Question

I have the following example java generics code which I modified as per suggestion of people on StackOverflow.Now the compilation is going through.

import java.util.*;

public class GenericBox<T>
{

        private List<T> tList;
        private Iterator<T> itor;

        public GenericBox()
        {
                tList = new ArrayList<T>();
                itor = tList.listIterator();
        }

        public void insert(T element)
        {
                tList.add(element);
        }

        public T retrieve()
        {
                if(itor.hasNext())
                {
                        return itor.next();
                }
                return null;
        }

        public static void main (String [] args)
        {

                GenericBox <String> strbox = new GenericBox<String>();
                GenericBox <String> intbox = new GenericBox<String>();

                strbox.insert(new String("karthik"));
                strbox.insert(new String("kanchana"));
                strbox.insert(new String("aditya"));


                String s = strbox.retrieve();
                System.out.println(s);

                s = strbox.retrieve();
                System.out.println(s);

                s = strbox.retrieve();
                System.out.println(s);
        }
}

I am getting the following runtime error.

Exception in thread "main" java.util.ConcurrentModificationException
    at java.util.ArrayList$Itr.checkForComodification(ArrayList.java:819)
    at java.util.ArrayList$Itr.next(ArrayList.java:791)
    at GenericBox.retrieve(GenericBox.java:24)
    at GenericBox.main(GenericBox.java:40)
Was it helpful?

Solution

This has nothing to do with generics, and everything to do with the fact that you're modifying a collection directly (in insert) and then trying to use an iterator which was created before the insertion. Don't do it.

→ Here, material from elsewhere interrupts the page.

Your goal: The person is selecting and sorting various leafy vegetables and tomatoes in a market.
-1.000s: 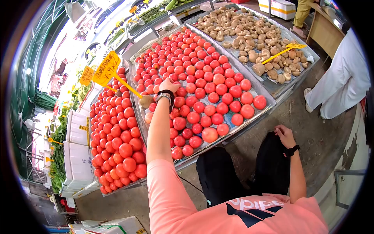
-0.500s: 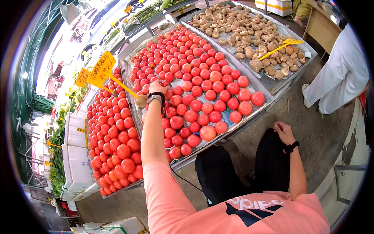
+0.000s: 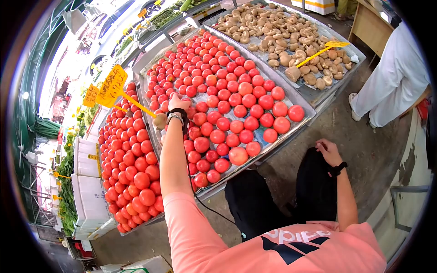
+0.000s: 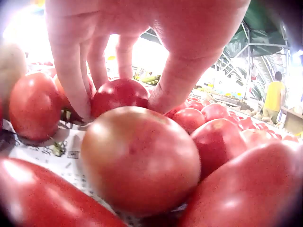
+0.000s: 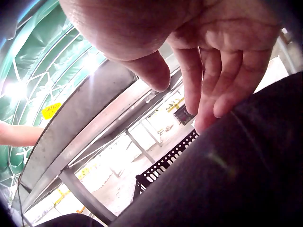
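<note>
Crowded market tray (image 3: 306, 101), left hand (image 3: 178, 102) pinching a tomato (image 4: 118, 94) (tightly hemmed), right hand (image 3: 328, 151) slack on knee (image 3: 318, 179).

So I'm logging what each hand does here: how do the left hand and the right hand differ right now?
The left hand is stretched out over the tomato tray; the right hand is drawn back at the lap. The left hand's fingers and thumb pinch a dark red tomato; the right hand holds nothing, its relaxed fingers resting on the black trouser leg. Both wrists wear a dark band.
</note>
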Action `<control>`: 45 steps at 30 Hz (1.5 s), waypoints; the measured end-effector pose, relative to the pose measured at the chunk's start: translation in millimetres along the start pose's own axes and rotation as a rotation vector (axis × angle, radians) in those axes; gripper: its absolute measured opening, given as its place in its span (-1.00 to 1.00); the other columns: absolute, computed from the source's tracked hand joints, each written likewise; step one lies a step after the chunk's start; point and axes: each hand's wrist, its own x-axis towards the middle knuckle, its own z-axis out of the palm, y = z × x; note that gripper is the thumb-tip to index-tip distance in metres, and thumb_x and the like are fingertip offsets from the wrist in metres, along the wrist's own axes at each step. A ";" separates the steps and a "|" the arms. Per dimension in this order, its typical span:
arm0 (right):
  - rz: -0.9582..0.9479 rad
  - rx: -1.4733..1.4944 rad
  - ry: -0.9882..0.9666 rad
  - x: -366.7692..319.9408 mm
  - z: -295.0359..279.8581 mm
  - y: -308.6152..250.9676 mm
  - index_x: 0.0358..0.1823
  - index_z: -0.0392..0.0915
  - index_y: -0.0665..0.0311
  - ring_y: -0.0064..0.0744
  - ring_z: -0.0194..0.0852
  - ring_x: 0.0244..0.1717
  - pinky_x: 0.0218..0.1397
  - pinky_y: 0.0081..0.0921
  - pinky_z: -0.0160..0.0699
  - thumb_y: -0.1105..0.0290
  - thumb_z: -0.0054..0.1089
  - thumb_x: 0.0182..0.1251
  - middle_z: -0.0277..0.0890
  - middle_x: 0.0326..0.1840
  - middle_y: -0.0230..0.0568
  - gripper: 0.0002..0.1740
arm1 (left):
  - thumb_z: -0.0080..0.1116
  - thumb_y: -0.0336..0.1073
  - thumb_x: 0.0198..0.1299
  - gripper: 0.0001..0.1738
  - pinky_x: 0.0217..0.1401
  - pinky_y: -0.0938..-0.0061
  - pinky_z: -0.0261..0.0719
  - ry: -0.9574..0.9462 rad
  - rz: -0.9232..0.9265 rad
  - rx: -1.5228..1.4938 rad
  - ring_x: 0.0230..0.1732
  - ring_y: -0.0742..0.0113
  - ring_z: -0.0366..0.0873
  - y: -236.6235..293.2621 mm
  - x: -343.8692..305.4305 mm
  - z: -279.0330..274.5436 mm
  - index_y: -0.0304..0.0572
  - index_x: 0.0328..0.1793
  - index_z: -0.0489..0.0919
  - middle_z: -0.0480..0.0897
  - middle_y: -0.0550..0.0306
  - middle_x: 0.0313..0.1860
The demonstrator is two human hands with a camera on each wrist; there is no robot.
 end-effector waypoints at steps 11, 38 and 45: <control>0.015 0.011 -0.034 2.4 -0.5 -0.9 0.07 0.63 0.43 -0.48 0.66 -0.22 -0.07 -0.49 0.64 0.38 0.13 0.63 0.69 -0.23 -0.21 -0.76 | 0.57 0.09 -0.13 -0.38 0.24 0.12 0.66 -0.085 0.090 0.274 0.04 0.00 0.78 4.8 -6.2 -21.6 -0.08 0.04 0.75 0.81 -0.11 -0.03; -0.019 0.075 -0.035 -9.1 -0.7 -13.3 0.06 0.65 0.43 -0.54 0.65 -0.22 -0.08 -0.52 0.62 0.45 0.21 0.55 0.70 -0.23 -0.26 -0.79 | 0.46 -0.18 -0.01 -0.53 0.23 0.06 0.69 0.077 0.110 0.139 0.11 -0.13 0.75 20.2 -29.2 -24.8 -0.09 0.07 0.72 0.79 -0.18 -0.04; -0.068 0.024 -0.091 -6.1 3.1 -32.8 0.04 0.66 0.42 -0.45 0.68 -0.22 -0.07 -0.47 0.65 0.44 0.26 0.51 0.72 -0.22 -0.15 -0.79 | 0.43 -0.09 0.08 -0.63 0.23 0.10 0.70 0.036 0.152 0.225 0.07 -0.08 0.77 20.3 -47.1 -32.0 0.03 0.01 0.82 0.81 -0.07 -0.03</control>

From the docs of ArrayList:

The iterators returned by this class's iterator and listIterator methods are fail-fast: if the list is structurally modified at any time after the iterator is created, in any way except through the iterator's own remove or add methods, the iterator will throw a ConcurrentModificationException. Thus, in the face of concurrent modification, the iterator fails quickly and cleanly, rather than risking arbitrary, non-deterministic behavior at an undetermined time in the future.

If you must keep the iterator around, use that to add a new value instead:

private ListIterator<T> itor; // Not just Iterator<T>; you need the add method

public void insert(T element)
{
    itor.add(element);
}

It would be better not to keep the iterator around though - it's very rarely a good idea to use an iterator other than for a direct loop.

OTHER TIPS

You get this exception because the list has been modified between the creation of the iterator and its usage. You should only call iterator() when you actually want to iterate over the list. Not before. And you shouldn't store the iterator in an instance field. Only in a local variable.